_WHAT YOU ARE ASKED TO DO_
Please set out each line below exactly as it stands, without the images.

■ ■ ■ ■ ■ ■ ■

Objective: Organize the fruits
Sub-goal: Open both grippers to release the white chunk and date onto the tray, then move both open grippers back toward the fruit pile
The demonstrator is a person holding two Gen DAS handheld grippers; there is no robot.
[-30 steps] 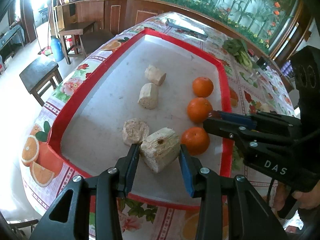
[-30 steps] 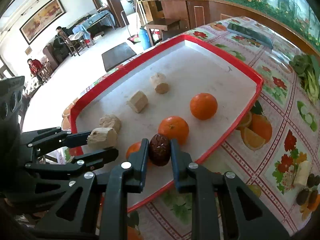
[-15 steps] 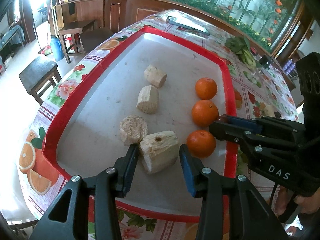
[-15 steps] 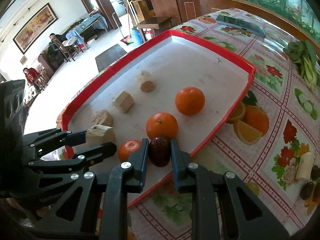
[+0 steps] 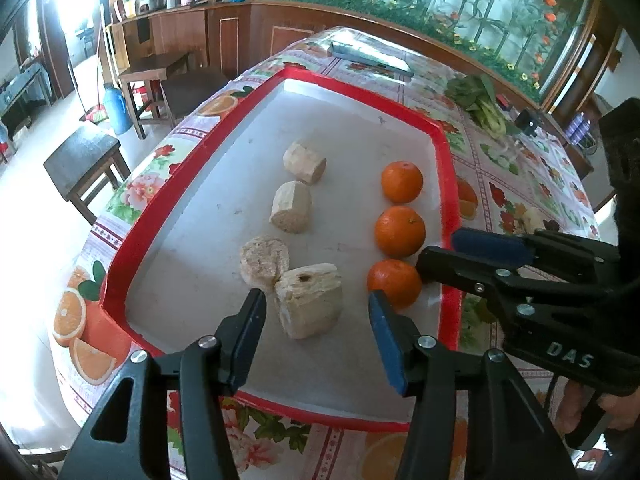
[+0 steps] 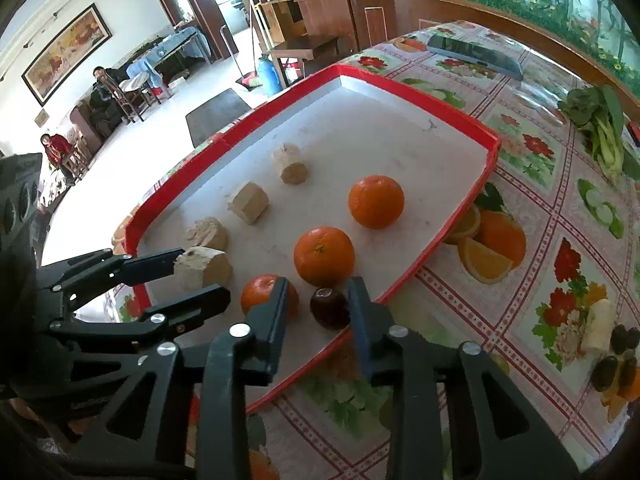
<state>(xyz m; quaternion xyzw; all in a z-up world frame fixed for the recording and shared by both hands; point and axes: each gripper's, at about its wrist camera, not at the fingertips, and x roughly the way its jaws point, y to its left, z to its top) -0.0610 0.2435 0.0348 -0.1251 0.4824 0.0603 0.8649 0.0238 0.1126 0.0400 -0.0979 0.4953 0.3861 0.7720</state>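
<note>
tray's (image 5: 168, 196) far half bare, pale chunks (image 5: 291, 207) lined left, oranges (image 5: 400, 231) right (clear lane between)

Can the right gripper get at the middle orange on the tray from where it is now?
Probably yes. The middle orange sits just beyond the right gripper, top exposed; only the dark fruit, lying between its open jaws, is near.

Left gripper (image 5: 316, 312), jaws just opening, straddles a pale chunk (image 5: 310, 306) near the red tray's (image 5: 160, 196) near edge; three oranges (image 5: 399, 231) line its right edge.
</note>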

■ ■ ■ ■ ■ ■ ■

_RESPONSE TO THIS TASK_
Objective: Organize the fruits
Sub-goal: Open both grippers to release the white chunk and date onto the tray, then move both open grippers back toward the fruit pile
The demonstrator is a person holding two Gen DAS handheld grippers; there is no robot.
[-30 steps] 
[-30 steps] 
[-15 steps] 
[-15 steps] 
[+0 steps] 
[+0 steps] 
<state>(xyz m; quaternion xyzw; all in a z-up world frame fixed for the recording and shared by both hands; point and axes: each gripper's, at about its wrist camera, not at the fingertips, and x roughly the way its jaws point, y to its left, z to its top) -0.0610 0.2435 0.0348 -0.1251 0.4824 0.0603 0.8649 0.0238 0.1126 0.0400 -0.0979 0.4953 0.3861 0.7720</state>
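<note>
tray's (image 5: 168, 196) far half bare, pale chunks (image 5: 291, 207) lined left, oranges (image 5: 400, 231) right (clear lane between)

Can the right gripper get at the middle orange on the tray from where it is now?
Probably yes. The middle orange sits just beyond the right gripper, top exposed; only the dark fruit, lying between its open jaws, is near.

Left gripper (image 5: 316, 312), jaws just opening, straddles a pale chunk (image 5: 310, 306) near the red tray's (image 5: 160, 196) near edge; three oranges (image 5: 399, 231) line its right edge.
</note>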

The exercise requires no further answer.